Out of the data below, copy every line with the string "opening".

(Recorded data begins)

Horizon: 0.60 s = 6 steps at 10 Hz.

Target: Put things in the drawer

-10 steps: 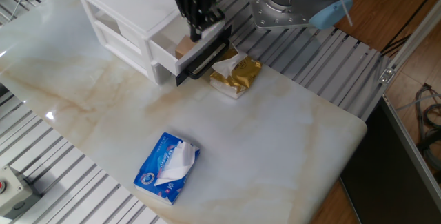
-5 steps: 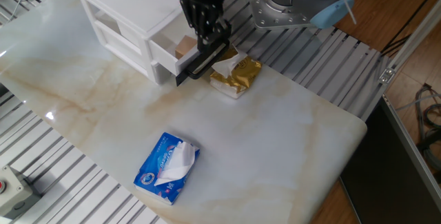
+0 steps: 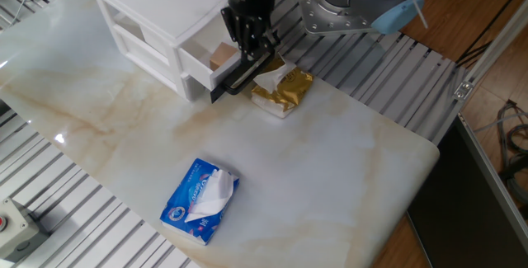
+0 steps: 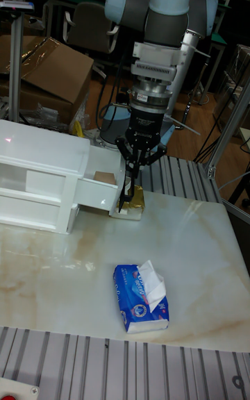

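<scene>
Block point(image 3: 223, 55) is seen lying inside the open drawer point(image 3: 200, 63), just behind its black handle point(image 3: 245, 72); it is judged light, rigid, non-fragile, best pinched across two opposite flat faces. Gripper point(image 3: 251, 47) is placed at the drawer's front edge above the handle, jaws nearly pressed together, nothing held.

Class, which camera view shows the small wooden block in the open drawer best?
The fixed view: it looks down into the drawer, so the block shows its top and a side beside the gripper. The tall fixed view shows only the block's top edge over the drawer wall.
</scene>
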Tool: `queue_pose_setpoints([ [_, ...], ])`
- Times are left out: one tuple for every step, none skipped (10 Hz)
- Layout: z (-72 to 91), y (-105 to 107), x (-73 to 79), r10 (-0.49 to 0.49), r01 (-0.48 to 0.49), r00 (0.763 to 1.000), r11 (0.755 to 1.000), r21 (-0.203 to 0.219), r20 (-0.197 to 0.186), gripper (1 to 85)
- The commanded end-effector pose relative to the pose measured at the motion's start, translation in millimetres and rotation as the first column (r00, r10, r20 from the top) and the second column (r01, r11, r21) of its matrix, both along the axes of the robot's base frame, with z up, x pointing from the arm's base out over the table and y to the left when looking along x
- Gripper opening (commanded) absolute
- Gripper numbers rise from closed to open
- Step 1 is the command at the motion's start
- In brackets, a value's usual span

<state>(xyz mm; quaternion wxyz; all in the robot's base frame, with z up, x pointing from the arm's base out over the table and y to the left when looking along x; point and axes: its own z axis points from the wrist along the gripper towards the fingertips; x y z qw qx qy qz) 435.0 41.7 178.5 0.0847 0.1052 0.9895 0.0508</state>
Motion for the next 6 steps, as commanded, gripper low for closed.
queue_pose_setpoints([
  [-7.0, 6, -9.3, 0.003, -0.002, 1.000, 1.000, 0.027, -0.031, 1.0],
  [-8.5, 4, -10.6, 0.007, -0.007, 0.999, 1.000, 0.021, -0.035, 1.0],
  [-9.5, 4, -11.8, 0.009, -0.008, 0.999, 1.000, 0.022, -0.038, 1.0],
  [-10.7, 3, -12.5, 0.011, -0.010, 0.999, 1.000, 0.022, -0.039, 1.0],
  [-11.5, 0, -13.7, 0.015, -0.015, 0.999, 1.000, 0.010, -0.043, 1.0],
  [-12.4, -4, -15.0, 0.020, -0.020, 0.999, 1.000, 0.001, -0.048, 1.0],
])
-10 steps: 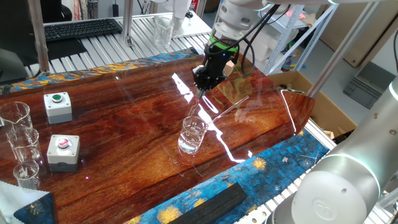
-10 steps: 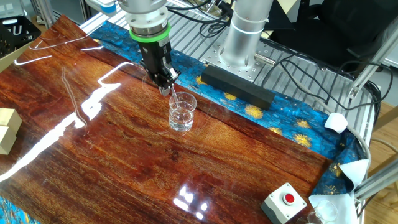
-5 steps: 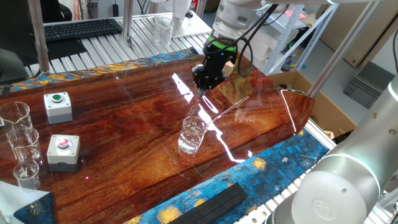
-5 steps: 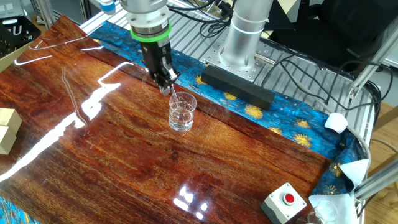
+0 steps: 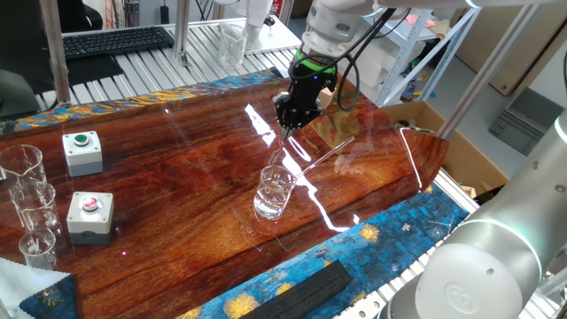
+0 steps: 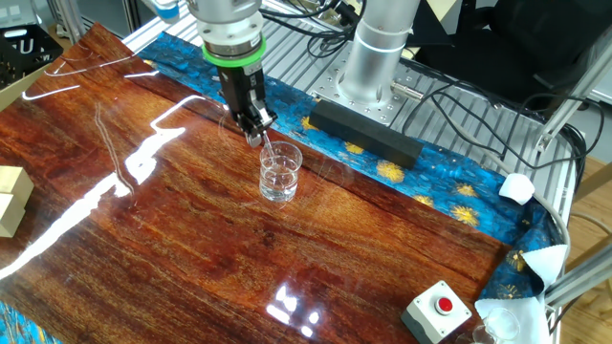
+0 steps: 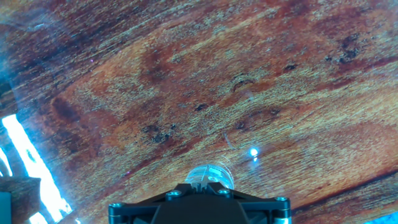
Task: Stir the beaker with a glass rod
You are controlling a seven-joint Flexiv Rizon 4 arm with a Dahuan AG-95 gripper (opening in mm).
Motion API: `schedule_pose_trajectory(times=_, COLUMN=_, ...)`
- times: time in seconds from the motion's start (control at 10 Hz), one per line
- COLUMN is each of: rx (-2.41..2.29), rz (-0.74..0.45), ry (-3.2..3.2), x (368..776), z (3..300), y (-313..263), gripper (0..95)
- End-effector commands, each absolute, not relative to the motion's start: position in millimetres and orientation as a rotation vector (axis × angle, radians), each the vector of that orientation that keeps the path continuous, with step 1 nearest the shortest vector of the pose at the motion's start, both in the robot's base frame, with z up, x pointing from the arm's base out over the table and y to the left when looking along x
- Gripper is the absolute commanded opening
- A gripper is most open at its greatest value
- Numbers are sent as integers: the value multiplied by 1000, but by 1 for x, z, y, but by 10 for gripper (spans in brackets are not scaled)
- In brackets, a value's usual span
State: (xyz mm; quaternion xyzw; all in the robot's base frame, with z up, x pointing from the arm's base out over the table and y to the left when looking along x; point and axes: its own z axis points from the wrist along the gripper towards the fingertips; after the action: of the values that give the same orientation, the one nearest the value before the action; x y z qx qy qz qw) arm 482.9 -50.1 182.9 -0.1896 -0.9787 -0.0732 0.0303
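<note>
Small clear glass beaker (image 5: 274, 191) with flared rim, upright near the middle of the glossy reddish wooden table (image 5: 177, 177). Just above it, the black two-finger gripper (image 5: 288, 123), fingers pinched shut on the top of the thin transparent glass rod (image 5: 279, 156), slanting down into the beaker.

From the other fixed view: same beaker (image 6: 280, 173) near the table edge bordered by blue patterned cloth (image 6: 421, 182), gripper (image 6: 256, 133) just above its rim, rod (image 6: 269, 151) a short pale line entering it. To the beaker's right, a grey button box with red button (image 6: 439, 309).

From the hand view: only the beaker's round rim (image 7: 209, 176), peeking above the black gripper body (image 7: 199, 205); fingertips and rod not discernible here.
</note>
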Motion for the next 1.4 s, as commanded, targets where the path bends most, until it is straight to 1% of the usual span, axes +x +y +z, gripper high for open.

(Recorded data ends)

Answer for this exercise –
- Gripper opening (commanded) absolute
You are controlling a seven-joint Flexiv Rizon 4 arm with a Dahuan AG-95 gripper (opening in mm).
- Gripper is the absolute commanded opening

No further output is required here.